- ACTIVITY
Retype the material, please. Every line must match.

- RECORDED INFORMATION
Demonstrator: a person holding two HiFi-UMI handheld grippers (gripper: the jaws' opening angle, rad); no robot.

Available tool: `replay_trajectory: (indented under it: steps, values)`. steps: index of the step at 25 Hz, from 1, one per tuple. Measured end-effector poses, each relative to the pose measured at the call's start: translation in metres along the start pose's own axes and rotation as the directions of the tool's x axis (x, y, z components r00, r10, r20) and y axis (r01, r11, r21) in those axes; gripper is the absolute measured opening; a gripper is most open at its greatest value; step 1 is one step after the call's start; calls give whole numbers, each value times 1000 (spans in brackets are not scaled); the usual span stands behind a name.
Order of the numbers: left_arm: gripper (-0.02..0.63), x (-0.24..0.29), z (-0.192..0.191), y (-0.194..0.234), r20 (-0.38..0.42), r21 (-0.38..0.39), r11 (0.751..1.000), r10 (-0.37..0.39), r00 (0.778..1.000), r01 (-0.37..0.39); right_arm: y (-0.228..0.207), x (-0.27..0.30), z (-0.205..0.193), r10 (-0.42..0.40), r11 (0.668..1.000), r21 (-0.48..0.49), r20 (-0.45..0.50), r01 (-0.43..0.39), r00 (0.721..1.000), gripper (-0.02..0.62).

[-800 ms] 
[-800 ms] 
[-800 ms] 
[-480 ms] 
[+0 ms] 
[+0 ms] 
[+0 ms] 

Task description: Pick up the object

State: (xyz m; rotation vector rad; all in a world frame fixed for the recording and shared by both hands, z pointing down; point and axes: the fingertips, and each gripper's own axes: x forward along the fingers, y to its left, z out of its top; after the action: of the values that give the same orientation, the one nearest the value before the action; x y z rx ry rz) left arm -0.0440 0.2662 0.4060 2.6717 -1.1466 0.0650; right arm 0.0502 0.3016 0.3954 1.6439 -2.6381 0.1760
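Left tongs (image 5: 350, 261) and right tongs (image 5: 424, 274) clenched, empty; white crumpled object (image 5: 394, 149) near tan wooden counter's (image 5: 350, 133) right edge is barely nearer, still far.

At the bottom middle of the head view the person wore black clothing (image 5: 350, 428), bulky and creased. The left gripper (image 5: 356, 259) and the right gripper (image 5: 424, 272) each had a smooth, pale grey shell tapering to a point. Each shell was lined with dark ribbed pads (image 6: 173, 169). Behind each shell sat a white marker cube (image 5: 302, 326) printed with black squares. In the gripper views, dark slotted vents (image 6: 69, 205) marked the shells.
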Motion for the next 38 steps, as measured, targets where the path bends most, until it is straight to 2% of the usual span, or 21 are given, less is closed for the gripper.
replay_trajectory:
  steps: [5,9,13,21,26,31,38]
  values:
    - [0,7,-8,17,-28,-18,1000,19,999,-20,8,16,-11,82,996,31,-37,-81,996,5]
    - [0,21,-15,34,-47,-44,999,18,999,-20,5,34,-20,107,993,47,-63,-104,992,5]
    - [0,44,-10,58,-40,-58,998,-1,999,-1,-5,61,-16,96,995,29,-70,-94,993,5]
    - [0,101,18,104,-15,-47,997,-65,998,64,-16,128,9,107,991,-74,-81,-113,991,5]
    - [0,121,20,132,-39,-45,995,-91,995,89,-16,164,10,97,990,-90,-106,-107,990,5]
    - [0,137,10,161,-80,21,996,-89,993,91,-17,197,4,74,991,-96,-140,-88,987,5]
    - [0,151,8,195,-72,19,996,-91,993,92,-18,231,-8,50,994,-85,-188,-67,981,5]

- ANSWER TO THIS EXERCISE
Demonstrator: a person holding two HiFi-UMI handheld grippers (gripper: the jaws' opening angle, rad); no robot.

Available tool: `replay_trajectory: (indented under it: steps, values)`. steps: index of the step at 25 Hz, from 1, one per tuple. Measured end-effector poses, each relative to the pose measured at the call's start: translation in metres along the start pose's own axes and rotation as the directions of the tool's x axis (x, y, z components r00, r10, r20) and y axis (r01, r11, r21) in those axes; gripper is the absolute measured opening; a gripper is most open at its greatest value; step 1 is one step after the call's start; calls give whole numbers, each value times 1000 (spans in brackets are not scaled); the usual span stands behind a name.
Order of the numbers: left_arm: gripper (-0.02..0.63), x (-0.24..0.29), z (-0.192..0.191), y (-0.194..0.234), r20 (-0.38..0.42), r21 (-0.38..0.39), r11 (0.751..1.000), r10 (-0.37..0.39), r00 (0.778..1.000), r01 (-0.37..0.39); right_arm: y (-0.228..0.207), x (-0.27..0.30), z (-0.205..0.193), r10 (-0.42..0.40), r11 (0.668..1.000), r21 (-0.48..0.49), r20 (-0.45..0.50), r01 (-0.43..0.39), r00 (0.721..1.000), gripper (-0.02..0.62).

[-800 ms] 
[-800 ms] 
[-800 ms] 
[-480 ms] 
[+0 ms] 
[+0 ms] 
[+0 ms] 

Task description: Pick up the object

State: (xyz m; rotation vector rad; all in a world frame fixed for the recording and shared by both hands, z pointing down; point and axes: the fingertips, and each gripper's own axes: x forward along the fingers, y to its left, z out of its top; after the action: of the values that give the same orientation, the one nearest the value before the action; x y z rx ry rz) left arm -0.0440 0.2662 0.4060 2.6717 -1.1466 0.0650; right arm 0.0502 0.3016 0.3954 1.6439 -2.6381 0.1760
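Left tongs (image 5: 350, 261) and right tongs (image 5: 424, 274) clenched, empty; white crumpled object (image 5: 394, 149) near tan wooden counter's (image 5: 350, 133) right edge is barely nearer, still far.

At the bottom middle of the head view the person wore black clothing (image 5: 350, 428), bulky and creased. The left gripper (image 5: 356, 259) and the right gripper (image 5: 424, 272) each had a smooth, pale grey shell tapering to a point. Each shell was lined with dark ribbed pads (image 6: 173, 169). Behind each shell sat a white marker cube (image 5: 302, 326) printed with black squares. In the gripper views, dark slotted vents (image 6: 69, 205) marked the shells.
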Motion for the next 38 steps, as measured, targets where the path bends most, until it is straight to 2% of the usual span, or 21 are given, less is closed for the gripper.
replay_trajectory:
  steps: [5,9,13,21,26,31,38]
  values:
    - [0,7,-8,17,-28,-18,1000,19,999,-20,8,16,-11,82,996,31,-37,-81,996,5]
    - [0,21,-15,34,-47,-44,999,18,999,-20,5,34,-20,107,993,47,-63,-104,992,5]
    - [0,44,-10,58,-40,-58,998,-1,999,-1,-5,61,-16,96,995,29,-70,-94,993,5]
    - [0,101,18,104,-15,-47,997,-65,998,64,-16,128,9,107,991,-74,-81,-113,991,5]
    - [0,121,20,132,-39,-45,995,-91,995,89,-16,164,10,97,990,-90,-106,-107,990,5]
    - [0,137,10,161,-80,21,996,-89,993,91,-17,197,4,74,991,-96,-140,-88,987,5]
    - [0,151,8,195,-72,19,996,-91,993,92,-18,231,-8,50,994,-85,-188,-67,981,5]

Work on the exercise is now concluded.